Le Quatuor n°4 avec live electronic (2003) de Jonathan Harvey n’est pas sans rappeler Natura morta con flamme ; du moins dans sa vision. Toutefois, plutôt que du langage, il est ici question d’une forme de vie cyclique ; du karmique dirait Harvey.
Des formes émergent à partir d’un silence simulé : différentes textures de frottement spatialisées et transformées par l’électronique dont le compositeur livre la conception en ces termes : « Je me suis toujours attaché à mettre en avant l’instabilité, la malléabilité, de la musique. L’électronique est en ce sens un outil formidable. […] La projection du quatuor sur six ou huit haut-parleurs disposés autour de la salle signifie que le moindre son peut être amplifié et utilisé comme matériau musical. »

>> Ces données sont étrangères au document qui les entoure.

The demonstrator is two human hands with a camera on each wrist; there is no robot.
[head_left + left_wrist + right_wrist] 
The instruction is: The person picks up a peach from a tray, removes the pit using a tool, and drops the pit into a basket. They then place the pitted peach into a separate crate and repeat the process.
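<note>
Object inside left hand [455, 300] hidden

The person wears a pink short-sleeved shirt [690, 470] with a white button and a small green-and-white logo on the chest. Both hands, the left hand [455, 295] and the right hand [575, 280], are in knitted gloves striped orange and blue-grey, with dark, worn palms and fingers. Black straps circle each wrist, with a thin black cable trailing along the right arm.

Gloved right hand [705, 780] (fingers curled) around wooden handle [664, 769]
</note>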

Alors, une matière musicale prend forme : la première vie après le néant. Terriblement libre, absolument seule : une âme dont le premier mouvement serait la naissance. Elle abandonne bientôt sa singularité pour féconder le vide : la création d’un monde. Le second mouvement fait entendre le fourmillement rythmique du vivant. L’acharnement  de l’organique : « toute vie, d’une manière ou d’une autre, se caractérise par une obsession » avance le compositeur. Le troisième mouvement est une alcôve plus obscure. En opposition à la frénésie jouissive du mouvement précédent, quelques rémanences d'éléments déjà entendus sont ici comme digérées par une sagesse inconsciente. Une musica mundana face à la vie insouciante qui, pour conclure, ressurgit avec l’intensité de toutes ses passions. Le temps du quatrième mouvement reste suspendu. De loin en loin quelques souvenirs  nous parviennent comme des interférences. Çà et là percent les rayons d’un pentatonisme mystique entre les nappes d’un silence ascétique.
L’épilogue apparaît bientôt comme une grande fresque mélodique : une clef de l’entendu. Le compositeur confie d’ailleurs : « durant la composition, une image me revenait constamment à l’esprit, celle d’un jardin paradisiaque planté de glycines jaunes et de sculptures d’oiseaux en bois. En termes bouddhistes, ce lieu s’appelle « terre pure ».